[Data extracts Boundary: Start]
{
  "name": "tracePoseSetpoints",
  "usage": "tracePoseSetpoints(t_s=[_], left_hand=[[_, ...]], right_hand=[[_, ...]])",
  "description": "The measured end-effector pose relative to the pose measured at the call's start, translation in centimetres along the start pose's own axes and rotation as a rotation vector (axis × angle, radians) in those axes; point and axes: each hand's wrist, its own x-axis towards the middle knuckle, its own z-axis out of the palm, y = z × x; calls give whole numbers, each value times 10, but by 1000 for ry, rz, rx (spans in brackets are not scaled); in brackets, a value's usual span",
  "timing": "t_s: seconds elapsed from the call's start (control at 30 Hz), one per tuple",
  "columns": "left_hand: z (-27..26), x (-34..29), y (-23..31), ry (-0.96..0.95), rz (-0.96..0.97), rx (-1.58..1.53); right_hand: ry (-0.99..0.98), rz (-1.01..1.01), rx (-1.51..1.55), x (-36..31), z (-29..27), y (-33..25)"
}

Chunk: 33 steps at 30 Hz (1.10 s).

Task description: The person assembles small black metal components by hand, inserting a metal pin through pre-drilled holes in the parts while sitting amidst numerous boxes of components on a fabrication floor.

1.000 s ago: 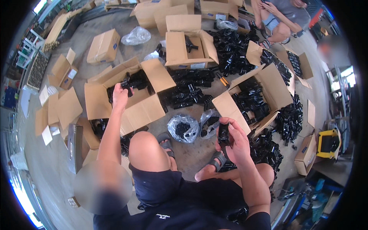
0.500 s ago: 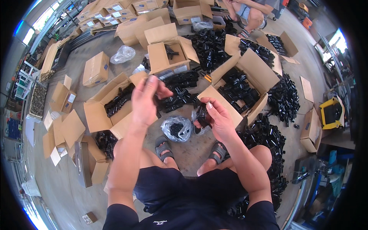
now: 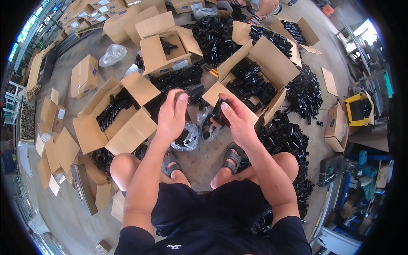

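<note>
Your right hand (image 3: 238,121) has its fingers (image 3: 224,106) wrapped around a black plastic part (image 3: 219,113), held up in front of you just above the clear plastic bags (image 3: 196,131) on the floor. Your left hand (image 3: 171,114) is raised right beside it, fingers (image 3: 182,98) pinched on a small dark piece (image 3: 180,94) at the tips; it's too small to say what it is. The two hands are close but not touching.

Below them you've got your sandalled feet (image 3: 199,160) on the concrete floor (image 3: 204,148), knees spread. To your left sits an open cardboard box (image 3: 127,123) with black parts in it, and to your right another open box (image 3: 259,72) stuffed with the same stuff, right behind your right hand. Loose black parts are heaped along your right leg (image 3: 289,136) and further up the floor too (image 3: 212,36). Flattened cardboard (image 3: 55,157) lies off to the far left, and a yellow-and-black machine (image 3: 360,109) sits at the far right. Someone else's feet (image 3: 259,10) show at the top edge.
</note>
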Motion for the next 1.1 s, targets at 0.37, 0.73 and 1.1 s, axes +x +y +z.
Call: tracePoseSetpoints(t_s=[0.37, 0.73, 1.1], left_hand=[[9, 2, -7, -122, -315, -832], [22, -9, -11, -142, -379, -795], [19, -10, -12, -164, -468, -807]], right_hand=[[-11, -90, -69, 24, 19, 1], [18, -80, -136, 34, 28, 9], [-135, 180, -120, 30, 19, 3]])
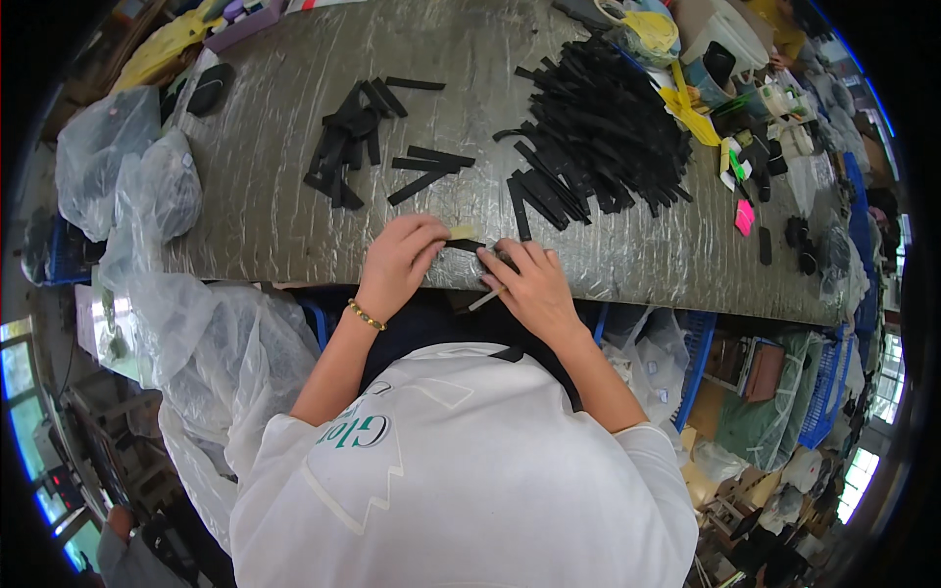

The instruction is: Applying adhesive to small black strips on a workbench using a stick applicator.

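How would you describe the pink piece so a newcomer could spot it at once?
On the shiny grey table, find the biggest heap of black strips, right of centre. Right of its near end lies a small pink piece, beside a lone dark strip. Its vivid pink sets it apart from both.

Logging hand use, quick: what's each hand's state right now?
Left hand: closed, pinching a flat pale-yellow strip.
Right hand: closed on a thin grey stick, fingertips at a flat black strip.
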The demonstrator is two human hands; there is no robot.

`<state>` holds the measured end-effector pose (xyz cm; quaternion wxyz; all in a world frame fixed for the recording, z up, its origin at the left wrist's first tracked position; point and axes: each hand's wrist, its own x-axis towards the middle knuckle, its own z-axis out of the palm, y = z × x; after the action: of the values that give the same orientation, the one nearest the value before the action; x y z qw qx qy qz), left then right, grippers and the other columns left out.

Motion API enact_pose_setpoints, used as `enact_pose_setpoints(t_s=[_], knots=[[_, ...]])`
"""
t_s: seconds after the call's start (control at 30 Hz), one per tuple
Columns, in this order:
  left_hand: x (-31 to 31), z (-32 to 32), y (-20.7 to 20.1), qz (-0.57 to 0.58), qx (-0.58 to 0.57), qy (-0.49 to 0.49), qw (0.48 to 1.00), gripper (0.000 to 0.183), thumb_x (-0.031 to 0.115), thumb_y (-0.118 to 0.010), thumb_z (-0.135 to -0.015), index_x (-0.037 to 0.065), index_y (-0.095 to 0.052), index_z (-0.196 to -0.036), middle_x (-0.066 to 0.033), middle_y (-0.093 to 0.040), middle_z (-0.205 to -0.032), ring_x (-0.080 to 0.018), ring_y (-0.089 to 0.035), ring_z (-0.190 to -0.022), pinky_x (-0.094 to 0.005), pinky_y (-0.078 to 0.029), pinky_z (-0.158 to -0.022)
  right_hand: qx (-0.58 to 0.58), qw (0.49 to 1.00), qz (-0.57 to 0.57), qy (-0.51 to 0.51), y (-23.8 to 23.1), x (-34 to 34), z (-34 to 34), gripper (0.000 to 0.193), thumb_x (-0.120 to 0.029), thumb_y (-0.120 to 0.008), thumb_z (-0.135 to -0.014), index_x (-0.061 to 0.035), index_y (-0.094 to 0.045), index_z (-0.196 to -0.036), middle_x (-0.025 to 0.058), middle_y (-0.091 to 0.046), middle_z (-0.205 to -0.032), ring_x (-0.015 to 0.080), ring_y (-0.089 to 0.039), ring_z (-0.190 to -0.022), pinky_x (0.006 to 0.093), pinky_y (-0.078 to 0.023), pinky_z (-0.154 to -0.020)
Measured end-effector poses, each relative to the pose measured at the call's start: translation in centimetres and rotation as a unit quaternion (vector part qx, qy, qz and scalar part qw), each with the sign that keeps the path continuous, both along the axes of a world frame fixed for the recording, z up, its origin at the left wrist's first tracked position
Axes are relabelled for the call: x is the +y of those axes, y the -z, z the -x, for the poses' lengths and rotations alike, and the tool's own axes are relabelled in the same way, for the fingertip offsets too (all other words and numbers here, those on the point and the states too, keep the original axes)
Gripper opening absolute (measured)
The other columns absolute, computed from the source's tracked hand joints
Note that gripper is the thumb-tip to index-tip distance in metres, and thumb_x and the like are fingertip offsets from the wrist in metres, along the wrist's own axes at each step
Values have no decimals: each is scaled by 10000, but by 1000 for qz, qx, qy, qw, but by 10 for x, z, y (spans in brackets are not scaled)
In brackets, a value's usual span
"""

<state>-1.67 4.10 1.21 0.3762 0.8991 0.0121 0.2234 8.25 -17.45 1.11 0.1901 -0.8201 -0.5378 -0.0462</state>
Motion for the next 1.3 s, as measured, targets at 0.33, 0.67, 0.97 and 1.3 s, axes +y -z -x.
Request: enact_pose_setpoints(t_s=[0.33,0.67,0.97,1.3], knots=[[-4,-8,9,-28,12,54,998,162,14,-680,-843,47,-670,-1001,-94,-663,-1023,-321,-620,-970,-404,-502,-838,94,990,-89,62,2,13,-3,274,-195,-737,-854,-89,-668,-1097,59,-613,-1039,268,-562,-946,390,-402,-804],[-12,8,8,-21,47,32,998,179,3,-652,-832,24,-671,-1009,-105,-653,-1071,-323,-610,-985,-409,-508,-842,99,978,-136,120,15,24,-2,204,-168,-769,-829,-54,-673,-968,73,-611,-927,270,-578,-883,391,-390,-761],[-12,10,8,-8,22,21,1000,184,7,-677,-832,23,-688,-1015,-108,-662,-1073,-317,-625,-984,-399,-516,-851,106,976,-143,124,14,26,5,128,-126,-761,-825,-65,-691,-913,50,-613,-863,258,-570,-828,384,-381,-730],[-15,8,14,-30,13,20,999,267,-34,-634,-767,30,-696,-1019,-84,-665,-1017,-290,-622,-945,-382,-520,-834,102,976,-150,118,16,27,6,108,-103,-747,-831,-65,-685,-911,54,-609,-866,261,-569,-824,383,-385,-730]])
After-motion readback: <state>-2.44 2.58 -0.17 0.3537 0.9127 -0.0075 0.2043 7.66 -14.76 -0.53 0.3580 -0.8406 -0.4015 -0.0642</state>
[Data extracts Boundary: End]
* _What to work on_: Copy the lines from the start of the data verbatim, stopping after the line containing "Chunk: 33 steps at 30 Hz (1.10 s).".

* _Worked solution_:
{
  "name": "tracePoseSetpoints",
  "usage": "tracePoseSetpoints(t_s=[_], left_hand=[[_, ...]], right_hand=[[_, ...]])",
  "description": "The measured end-effector pose relative to the pose measured at the call's start, translation in centimetres along the start pose's own axes and rotation as a rotation vector (axis × angle, radians) in those axes; point and axes: each hand's wrist, its own x-axis towards the middle knuckle, its own z-axis out of the palm, y = z × x; calls give whole numbers, each value times 10, but by 1000 for ry, rz, rx (spans in brackets are not scaled); in brackets, a value's usual span",
  "timing": "t_s: seconds elapsed from the call's start (control at 30 Hz), one per tuple",
  "columns": "left_hand: z (-27..26), x (-34..29), y (-23..31), ry (-0.96..0.95), rz (-0.96..0.97), rx (-1.58..1.53); right_hand: ry (-0.99..0.98), rz (-1.01..1.01), rx (-1.51..1.55), x (-36..31), z (-29..27), y (-33..25)"
}

Chunk: 33 steps at 30 Hz (1.10 s).

No other output belongs to this answer.